__Supplied material__.
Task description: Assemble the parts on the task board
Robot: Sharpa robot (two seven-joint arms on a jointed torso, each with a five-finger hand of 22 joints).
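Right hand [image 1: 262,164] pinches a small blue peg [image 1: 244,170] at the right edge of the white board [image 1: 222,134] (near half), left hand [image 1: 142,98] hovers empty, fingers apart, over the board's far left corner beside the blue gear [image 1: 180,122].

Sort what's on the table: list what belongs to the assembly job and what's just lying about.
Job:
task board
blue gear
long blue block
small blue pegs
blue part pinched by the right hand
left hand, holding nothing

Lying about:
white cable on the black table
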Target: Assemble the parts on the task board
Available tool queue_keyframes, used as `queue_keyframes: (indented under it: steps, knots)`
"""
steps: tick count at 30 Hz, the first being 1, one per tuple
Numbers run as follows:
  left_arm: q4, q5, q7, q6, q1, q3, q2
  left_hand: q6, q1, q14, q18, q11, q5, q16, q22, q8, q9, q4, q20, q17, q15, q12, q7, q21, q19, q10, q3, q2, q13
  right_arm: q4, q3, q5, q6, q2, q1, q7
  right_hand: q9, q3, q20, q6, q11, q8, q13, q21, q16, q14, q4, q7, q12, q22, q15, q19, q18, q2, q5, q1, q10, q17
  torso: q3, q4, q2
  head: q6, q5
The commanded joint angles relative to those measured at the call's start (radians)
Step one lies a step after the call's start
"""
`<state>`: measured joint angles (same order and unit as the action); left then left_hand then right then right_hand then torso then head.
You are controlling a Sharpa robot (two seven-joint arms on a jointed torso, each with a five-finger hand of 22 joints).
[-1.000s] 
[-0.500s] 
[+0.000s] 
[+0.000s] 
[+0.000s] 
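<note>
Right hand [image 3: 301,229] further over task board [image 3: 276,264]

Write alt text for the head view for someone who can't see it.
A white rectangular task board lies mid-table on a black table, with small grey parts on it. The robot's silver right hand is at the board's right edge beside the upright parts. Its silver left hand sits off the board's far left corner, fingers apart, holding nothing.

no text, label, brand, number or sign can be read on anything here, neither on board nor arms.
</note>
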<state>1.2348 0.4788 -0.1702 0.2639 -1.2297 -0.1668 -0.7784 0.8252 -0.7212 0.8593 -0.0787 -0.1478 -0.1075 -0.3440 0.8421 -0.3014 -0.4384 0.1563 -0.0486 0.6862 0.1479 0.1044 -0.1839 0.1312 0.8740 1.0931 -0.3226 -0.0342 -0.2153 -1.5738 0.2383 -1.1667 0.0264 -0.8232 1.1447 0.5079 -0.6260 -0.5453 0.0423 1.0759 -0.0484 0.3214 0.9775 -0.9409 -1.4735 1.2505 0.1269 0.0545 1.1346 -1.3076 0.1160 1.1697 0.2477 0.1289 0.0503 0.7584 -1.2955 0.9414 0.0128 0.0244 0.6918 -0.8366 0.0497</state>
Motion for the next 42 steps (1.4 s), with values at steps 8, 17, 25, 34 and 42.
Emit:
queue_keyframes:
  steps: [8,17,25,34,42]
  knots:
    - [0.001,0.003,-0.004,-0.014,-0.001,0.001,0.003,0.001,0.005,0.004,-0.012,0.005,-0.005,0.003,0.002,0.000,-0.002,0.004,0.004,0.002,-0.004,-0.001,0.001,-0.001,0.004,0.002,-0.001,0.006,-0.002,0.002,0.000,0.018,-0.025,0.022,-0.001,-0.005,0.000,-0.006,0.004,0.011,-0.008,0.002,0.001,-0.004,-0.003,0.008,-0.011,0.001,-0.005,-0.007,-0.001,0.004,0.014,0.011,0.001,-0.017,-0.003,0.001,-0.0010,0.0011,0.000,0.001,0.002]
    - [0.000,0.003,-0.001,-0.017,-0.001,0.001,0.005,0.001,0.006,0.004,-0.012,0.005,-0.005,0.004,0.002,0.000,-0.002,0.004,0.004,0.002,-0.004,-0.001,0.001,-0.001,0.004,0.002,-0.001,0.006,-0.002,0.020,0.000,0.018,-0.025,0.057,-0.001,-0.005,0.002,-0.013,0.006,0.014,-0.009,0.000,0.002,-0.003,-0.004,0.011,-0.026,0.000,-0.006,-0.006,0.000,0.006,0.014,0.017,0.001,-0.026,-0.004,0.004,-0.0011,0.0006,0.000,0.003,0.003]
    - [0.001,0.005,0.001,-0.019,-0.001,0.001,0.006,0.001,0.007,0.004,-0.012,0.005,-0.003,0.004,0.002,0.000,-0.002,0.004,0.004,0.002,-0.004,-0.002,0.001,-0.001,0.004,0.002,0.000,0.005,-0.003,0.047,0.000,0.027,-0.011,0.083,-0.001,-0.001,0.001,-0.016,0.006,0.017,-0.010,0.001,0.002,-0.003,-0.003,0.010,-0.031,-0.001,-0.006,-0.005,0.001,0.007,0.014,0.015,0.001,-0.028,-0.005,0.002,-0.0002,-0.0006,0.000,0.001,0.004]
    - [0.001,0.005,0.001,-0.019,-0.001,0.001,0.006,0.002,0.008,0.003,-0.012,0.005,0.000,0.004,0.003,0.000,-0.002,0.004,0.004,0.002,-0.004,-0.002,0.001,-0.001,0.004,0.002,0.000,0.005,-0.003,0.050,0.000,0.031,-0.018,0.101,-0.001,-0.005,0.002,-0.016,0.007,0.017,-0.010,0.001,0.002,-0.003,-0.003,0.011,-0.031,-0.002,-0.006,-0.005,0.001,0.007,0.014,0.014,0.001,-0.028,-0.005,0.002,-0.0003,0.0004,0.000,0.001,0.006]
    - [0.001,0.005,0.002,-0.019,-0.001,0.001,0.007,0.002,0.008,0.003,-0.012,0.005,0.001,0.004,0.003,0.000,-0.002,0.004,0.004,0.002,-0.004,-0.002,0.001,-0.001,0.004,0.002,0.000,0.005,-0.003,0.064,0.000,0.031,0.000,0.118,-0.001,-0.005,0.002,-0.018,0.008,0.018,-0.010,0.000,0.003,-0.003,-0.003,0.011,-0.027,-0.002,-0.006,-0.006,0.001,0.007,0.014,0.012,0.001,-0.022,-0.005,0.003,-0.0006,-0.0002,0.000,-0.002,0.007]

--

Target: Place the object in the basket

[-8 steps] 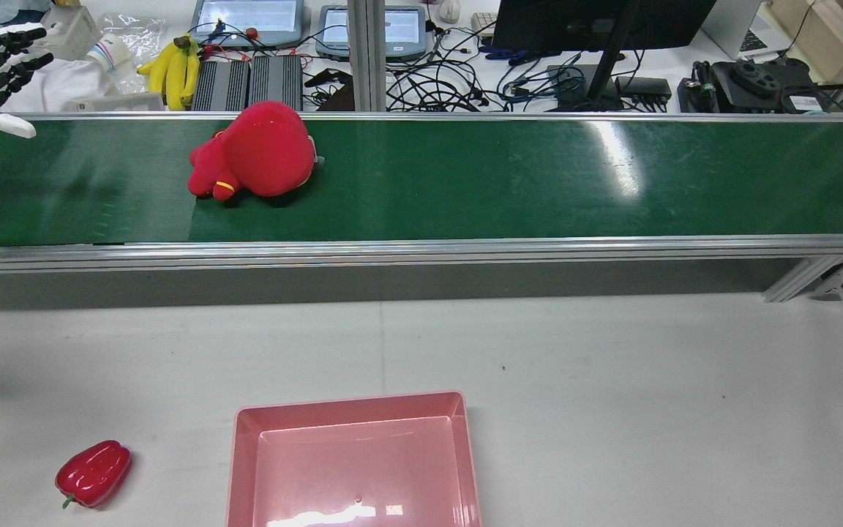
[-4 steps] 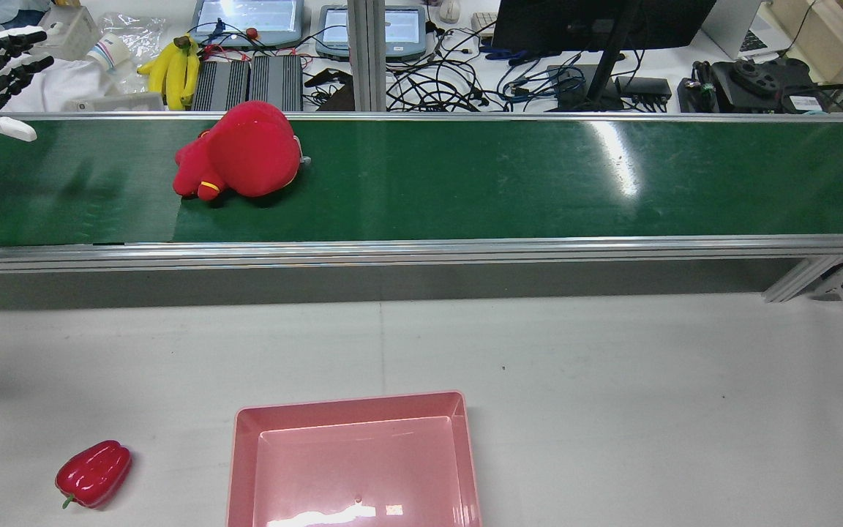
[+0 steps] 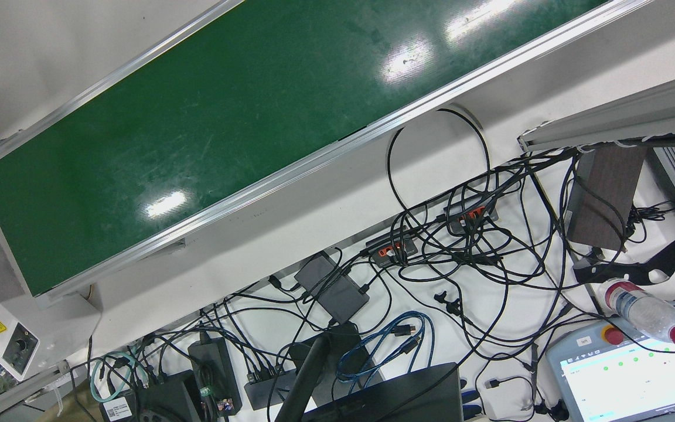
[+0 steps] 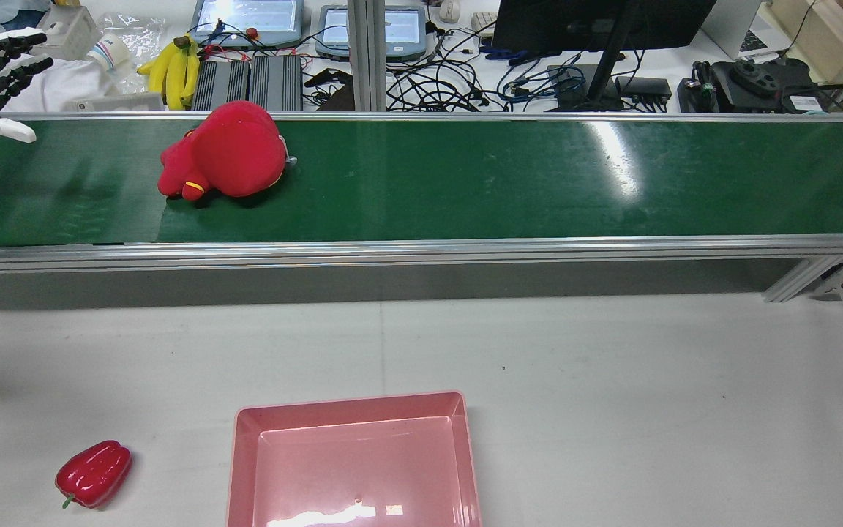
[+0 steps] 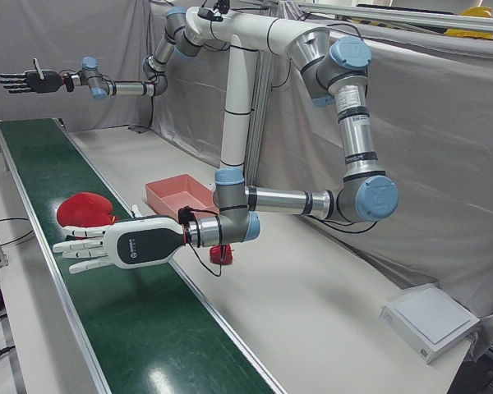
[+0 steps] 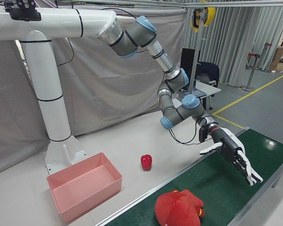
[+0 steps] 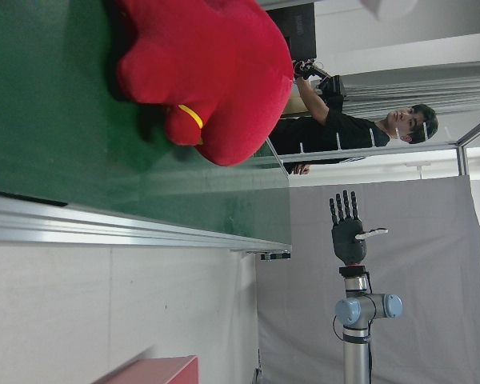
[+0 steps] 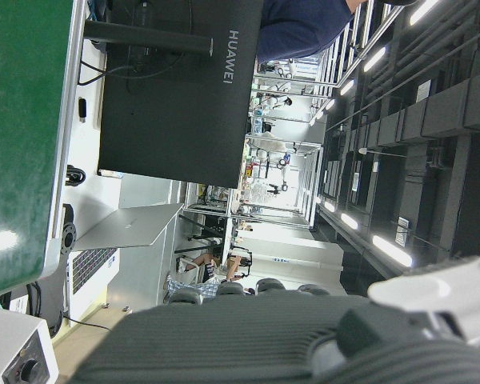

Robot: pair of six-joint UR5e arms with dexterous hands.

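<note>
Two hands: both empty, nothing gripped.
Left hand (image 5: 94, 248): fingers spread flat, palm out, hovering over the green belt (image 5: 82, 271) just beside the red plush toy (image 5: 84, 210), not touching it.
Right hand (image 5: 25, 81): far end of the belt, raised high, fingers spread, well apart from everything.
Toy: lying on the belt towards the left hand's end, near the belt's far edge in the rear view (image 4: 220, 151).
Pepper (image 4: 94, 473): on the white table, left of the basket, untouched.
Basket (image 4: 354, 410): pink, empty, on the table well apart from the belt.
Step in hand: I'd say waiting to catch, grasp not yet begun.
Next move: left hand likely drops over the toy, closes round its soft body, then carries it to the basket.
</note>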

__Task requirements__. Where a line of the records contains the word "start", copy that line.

__Written response__.
The commanded joint angles relative to those measured at the call's start (radians)
Step one lies a step after the call's start

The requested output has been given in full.